In-Person or Online attendance is available.

  • May 14 to 15 (Saturday and Sunday)

  • May 16 to 17 (Monday and Tuesday)

 

Course Abstract

 

This class teaches you about the fundamental hardware mechanisms which all operating systems, virtualization systems, and firmware *must* interact with in order to run successfully on x86 hardware. For instance it teaches you what an OS, virtualization, or firmware must do to separate user code (ring 3) from kernel code (ring 0). Or how they can enforce non-executable memory to make vulnerability exploitation more difficult. This is taught in a *mostly* OS-agnostic way focusing on Intel-isms rather than OS-isms (albeit with using Windows as reinforcement, thanks to its excellent kernel-level debugging support.) This class also teaches you to be comfortable with Reading The Fun Manual (RTFM!) to give you self-sufficiency when seeking out the most accurate details of how things work.

 

Course Pre-requisites

You should have equivalent knowledge of x86-64 assembly, architecture, and specifically WinDbg as that provided in the x86-64 Assembly class, also offered at CanSecWest. If you don't have that background, or if you just need a refresher, you can sign up for the x86-64 All You Can Learn Buffet class to go through that material before proceeding to this class's material. And then you can even further proceed to the bundled x86-64 Intel Firmware Attack & Defense class, if you complete all the material from this class.

 

About the Instructor: Xeno Kovah

 Xeno began leading Windows kernel-mode rootkit detection and defense research projects at MITRE in 2009, before moving into research on BIOS security in 2011. His team's first public talks started appearing in 2013, which led to a flurry of presentations on BIOS-level vulnerabilities up through 2014. In 2015 he co-founded LegbaCore. And after presenting a firmware worm that could spread between Macs via Apple's EFI-based BIOS and Thunderbolt Ethernet adapters, he ended up working for Apple. There he worked on securing all the lesser-known firmwares on Macs and peripherals - everything from 3rd party GPUs to SecureBoot for monitors! He worked on the x86-side of the T2 SecureBoot architecture, and his final project was leading the M1 SecureBoot architecture - being directly responsible for designing a system that could provide iOS-level security, while still allowing customer choice to trust arbitrary non-Apple code such as Linux bootloaders. He left Apple in Dec 2020 after the M1 Macs shipped, so he could work full time on OpenSecurityTraining2.

 

Course Learning Objectives

  • Understand how ring 0 (kernel) / ring 3 (userspace) privilege separation *really* works.

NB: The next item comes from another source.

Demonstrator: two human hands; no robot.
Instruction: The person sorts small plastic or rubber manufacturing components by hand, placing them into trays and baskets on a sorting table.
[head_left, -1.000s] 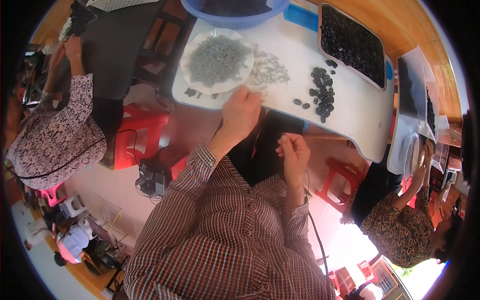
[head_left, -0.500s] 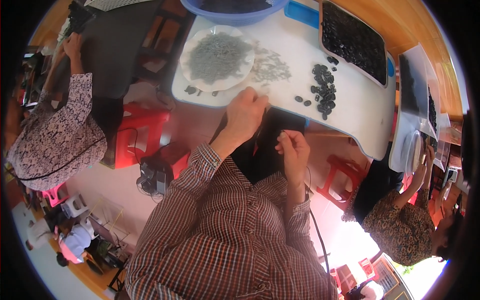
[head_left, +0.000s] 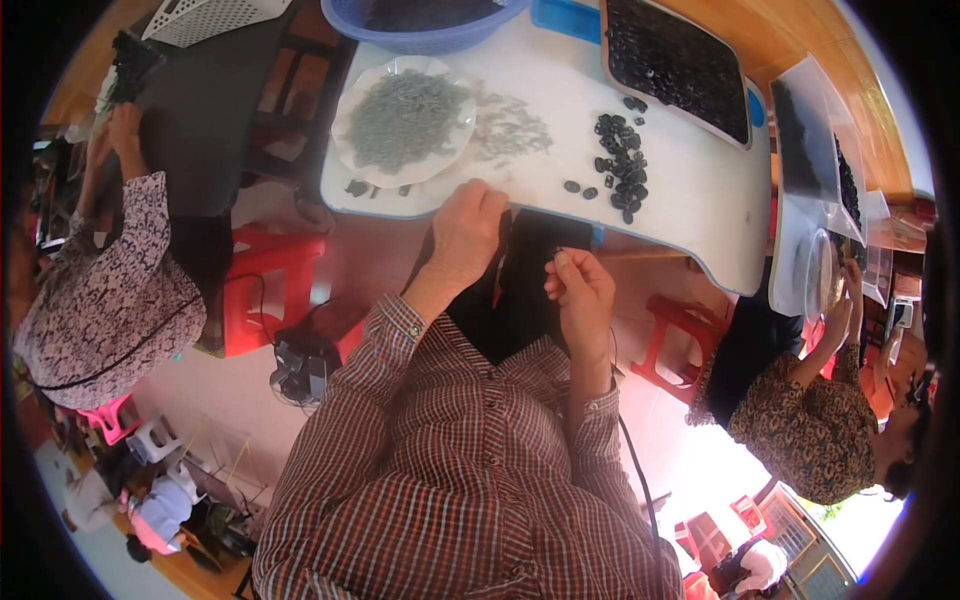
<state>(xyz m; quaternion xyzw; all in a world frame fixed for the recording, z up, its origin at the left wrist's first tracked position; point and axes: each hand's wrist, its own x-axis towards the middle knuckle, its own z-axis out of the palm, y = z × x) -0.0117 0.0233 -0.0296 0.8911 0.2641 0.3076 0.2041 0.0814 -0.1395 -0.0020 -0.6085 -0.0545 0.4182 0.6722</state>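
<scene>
My left hand rests at the near edge of the white table, back of the hand up. Its fingers are curled together, and whatever they hold is hidden. Lower and to the right, over my lap, my right hand pinches a small dark piece between thumb and forefinger; its exact kind is too small to tell. Beyond my left hand stands a white scalloped plate heaped with small thin grey pieces. More such pieces lie scattered to its right. Black oval pieces form a loose pile farther right.
A tray full of black pieces and a blue basin stand at the back. Red stools flank me. A person at left works at a dark table; another at right handles things at a white table.
The table and its things have shifted slightly left in view. My right hand has turned a little, so its thumb and the small dark piece show more. My left hand stays at the table edge.
</scene>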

  • Understanding how to use CPUID to query the features available on your system, and how to read the Model Specific Registers (MSRs) to check which ones your OS has actually enabled.

  • Understand segmentation (and how it relates to privilege separation).

  • Understand interrupts (and how they pertain to system calls and debugging).

  • Understand system calls (and how they constitute a major attack surface of an OS).

  • Understand virtual memory and page table setup (and how it interacts with security mechanisms like XD, SMAP, and SMEP).

  • Understand how software and hardware breakpoints work.

  • Understand how port IO allows communication to legacy peripherals and VMWare's control channel.

  • Being comfortable with Reading The Fun Manual (RTFM!) to go seek out the most accurate details of how things work.

 

One-of-a-kind Class Format!

This class is run a little different from most classes. We provide you purpose-built recorded lectures instead of trapping you in realtime with live-lectures. But fear not, the instructor is always right there eagerly waiting to mingle with the students and answer any questions you have. (The instructor really likes being asked questions. It shows you're paying attention ;)). One of many benefits is that you can watch lectures at 2x speed and zoom ahead of the other students and get to the hands on labs quicker. Or if there's bits of material you already know, you can just skip them and move on to the bits you don't know! Another big benefit is that you get to take the full lectures and labs with you! That means if you forget stuff and then need it in 6 months, you can quickly re-bootstrap yourself! Or you can watch the class twice, to really grow those neural connections and cement it in your brain! And unlike live lectures, our lectures are always getting more factually accurate, by having any accidental errors edited out. 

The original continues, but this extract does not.